Gather every line below where "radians" appears.

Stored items
::::::
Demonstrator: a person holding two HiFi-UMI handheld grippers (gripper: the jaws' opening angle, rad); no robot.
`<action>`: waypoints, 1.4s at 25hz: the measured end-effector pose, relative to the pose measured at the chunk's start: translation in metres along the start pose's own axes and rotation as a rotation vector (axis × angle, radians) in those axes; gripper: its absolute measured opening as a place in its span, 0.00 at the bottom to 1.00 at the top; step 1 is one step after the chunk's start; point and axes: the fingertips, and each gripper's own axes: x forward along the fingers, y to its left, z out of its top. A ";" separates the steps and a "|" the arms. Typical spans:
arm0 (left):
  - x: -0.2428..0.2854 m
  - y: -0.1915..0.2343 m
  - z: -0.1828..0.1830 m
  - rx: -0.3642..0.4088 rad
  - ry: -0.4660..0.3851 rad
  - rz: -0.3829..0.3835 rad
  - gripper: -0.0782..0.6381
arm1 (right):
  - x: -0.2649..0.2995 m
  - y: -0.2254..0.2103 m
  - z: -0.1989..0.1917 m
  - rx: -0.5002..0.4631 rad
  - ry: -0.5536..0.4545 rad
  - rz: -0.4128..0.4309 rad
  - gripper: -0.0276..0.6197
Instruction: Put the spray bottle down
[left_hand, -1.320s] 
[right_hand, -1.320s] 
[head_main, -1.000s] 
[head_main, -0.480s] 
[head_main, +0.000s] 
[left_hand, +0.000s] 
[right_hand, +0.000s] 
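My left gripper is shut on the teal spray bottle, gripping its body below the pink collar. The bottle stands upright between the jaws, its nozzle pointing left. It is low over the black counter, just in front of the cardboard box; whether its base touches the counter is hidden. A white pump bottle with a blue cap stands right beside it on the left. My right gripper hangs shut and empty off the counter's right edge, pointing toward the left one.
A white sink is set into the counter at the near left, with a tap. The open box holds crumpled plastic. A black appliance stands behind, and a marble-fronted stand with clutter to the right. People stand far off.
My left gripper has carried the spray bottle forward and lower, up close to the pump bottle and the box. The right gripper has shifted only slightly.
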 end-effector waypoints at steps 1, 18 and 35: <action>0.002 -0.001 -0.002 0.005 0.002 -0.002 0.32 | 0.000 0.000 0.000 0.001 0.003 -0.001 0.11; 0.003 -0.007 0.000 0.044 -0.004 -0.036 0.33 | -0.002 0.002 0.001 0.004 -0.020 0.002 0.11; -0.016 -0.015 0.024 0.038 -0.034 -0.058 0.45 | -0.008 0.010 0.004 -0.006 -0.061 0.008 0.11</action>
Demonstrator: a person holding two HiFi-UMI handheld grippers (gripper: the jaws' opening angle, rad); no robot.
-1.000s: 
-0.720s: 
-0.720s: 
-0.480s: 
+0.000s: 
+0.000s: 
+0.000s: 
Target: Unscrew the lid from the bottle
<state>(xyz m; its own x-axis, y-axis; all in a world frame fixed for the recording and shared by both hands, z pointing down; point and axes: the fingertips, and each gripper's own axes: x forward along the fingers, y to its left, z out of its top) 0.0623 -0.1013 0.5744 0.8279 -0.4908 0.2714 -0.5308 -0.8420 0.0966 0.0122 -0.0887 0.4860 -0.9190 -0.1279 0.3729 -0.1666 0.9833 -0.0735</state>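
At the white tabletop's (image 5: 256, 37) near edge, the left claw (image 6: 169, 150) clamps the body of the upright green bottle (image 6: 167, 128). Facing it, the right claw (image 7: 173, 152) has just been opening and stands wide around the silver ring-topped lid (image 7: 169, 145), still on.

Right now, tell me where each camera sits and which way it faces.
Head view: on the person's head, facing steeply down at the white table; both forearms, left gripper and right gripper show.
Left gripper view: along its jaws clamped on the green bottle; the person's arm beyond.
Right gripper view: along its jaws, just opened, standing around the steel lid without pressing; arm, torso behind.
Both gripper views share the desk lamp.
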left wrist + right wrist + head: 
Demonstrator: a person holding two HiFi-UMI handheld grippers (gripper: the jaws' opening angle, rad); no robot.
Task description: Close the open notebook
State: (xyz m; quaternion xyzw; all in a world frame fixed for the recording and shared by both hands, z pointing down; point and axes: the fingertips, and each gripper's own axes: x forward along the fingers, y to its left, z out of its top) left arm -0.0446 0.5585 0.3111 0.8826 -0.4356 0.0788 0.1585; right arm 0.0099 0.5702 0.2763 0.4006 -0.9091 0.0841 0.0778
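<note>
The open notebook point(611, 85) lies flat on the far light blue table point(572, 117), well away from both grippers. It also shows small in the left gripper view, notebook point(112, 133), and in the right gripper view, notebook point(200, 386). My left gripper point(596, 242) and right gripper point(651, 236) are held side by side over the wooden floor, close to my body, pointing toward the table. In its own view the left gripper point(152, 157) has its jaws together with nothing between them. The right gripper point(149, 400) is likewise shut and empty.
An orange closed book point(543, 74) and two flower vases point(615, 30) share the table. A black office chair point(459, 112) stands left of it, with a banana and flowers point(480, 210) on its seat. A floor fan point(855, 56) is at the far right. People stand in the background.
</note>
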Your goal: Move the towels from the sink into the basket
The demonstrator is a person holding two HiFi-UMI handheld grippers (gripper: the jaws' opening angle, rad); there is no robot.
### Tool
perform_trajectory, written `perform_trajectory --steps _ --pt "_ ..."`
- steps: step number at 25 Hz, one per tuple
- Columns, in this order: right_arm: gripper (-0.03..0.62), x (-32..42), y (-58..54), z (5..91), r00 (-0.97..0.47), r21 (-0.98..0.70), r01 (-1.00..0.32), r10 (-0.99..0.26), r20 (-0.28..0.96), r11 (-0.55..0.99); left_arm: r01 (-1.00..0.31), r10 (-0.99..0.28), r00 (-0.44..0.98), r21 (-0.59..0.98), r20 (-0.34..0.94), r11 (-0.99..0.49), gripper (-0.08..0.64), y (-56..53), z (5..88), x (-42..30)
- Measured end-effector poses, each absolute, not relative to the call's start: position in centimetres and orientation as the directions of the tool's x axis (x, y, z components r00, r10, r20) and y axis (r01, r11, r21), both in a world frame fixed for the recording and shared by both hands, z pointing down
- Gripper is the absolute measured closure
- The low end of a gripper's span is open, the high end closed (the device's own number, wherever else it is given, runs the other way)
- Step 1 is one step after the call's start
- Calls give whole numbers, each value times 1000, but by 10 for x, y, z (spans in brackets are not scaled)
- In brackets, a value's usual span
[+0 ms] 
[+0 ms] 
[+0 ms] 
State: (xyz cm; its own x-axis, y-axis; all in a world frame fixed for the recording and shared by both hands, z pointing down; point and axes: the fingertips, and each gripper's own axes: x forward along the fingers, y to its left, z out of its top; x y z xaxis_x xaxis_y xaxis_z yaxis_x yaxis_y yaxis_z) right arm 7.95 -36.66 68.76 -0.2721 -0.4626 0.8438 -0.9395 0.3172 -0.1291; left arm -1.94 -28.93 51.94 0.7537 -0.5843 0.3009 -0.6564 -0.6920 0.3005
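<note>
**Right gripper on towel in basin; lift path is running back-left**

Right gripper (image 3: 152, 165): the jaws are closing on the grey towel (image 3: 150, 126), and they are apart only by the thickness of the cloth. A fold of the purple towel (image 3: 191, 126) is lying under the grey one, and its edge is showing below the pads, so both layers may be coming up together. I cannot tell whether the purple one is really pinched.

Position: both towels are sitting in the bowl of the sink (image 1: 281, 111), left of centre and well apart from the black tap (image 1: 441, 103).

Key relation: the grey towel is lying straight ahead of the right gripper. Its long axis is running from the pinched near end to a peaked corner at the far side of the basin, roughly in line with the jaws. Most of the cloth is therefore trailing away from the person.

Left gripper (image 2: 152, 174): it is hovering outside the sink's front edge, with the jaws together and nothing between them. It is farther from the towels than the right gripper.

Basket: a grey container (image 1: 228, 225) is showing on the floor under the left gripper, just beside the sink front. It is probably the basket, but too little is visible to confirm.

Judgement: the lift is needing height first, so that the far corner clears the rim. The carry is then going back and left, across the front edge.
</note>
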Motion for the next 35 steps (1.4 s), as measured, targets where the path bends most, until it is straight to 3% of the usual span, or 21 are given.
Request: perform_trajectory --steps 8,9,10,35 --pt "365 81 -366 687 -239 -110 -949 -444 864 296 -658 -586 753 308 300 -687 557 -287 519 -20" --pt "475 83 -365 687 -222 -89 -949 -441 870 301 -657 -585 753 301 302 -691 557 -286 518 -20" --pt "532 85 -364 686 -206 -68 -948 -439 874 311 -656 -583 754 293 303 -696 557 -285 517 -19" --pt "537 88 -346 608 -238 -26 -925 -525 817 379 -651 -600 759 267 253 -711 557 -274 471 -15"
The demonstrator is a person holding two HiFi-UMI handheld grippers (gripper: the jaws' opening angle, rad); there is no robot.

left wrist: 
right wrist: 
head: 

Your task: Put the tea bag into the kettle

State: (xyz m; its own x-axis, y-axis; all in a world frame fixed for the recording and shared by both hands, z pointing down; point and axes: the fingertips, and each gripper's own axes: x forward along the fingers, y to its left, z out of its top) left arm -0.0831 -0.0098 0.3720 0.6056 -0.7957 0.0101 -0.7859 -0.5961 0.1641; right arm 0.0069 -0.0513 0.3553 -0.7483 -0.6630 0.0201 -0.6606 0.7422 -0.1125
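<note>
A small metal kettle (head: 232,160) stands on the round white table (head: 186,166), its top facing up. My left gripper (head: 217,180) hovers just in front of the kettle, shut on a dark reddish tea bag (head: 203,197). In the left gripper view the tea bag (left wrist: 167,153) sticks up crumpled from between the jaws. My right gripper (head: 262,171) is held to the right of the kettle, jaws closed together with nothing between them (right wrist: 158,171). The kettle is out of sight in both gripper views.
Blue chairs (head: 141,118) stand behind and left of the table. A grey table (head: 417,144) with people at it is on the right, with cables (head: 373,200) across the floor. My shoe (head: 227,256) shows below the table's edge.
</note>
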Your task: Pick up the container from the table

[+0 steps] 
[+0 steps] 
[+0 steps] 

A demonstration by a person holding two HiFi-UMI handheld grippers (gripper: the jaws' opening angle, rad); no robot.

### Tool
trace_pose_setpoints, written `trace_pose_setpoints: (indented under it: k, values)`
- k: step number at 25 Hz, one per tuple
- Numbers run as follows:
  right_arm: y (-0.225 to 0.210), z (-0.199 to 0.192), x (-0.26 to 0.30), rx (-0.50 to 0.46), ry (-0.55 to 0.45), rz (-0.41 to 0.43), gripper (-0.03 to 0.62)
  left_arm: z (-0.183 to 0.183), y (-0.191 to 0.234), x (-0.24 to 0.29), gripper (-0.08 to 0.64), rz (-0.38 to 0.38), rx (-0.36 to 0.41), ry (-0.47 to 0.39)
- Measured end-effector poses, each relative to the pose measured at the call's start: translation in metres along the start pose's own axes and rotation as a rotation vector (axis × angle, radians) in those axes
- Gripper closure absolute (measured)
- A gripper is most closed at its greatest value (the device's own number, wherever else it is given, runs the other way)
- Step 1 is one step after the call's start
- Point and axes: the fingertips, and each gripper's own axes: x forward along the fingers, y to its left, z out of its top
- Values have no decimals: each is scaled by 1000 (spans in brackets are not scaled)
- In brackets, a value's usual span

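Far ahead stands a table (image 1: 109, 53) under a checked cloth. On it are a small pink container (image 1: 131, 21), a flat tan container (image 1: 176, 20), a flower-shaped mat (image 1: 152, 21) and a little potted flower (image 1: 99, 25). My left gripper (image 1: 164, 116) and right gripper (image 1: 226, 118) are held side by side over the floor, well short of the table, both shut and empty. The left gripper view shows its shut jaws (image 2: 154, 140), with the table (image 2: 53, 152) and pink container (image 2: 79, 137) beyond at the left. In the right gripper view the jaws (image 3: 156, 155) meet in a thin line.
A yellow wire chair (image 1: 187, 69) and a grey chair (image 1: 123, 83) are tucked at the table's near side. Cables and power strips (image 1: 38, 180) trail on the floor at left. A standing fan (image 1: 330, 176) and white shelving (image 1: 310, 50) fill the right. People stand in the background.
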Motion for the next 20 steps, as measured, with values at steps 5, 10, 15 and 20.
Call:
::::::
> _Response area_:
`<action>`: waypoints, 1.4s at 25hz: the measured end-effector pose, relative to the pose measured at the chunk's start: translation in metres along the start pose's own axes and rotation as a rotation vector (axis × angle, radians) in those axes; gripper: its absolute measured opening as a place in its span, 0.00 at the bottom to 1.00 at the top; step 1 is one step after the chunk's start; point and axes: the fingertips, and each gripper's own axes: x forward along the fingers, y to its left, z out of its top. A ";" separates the steps and a "|" the arms. Typical spans:
- Measured end-effector poses, each relative to the pose measured at the call's start: translation in metres along the start pose's own axes and rotation as a rotation vector (axis × angle, radians) in those axes

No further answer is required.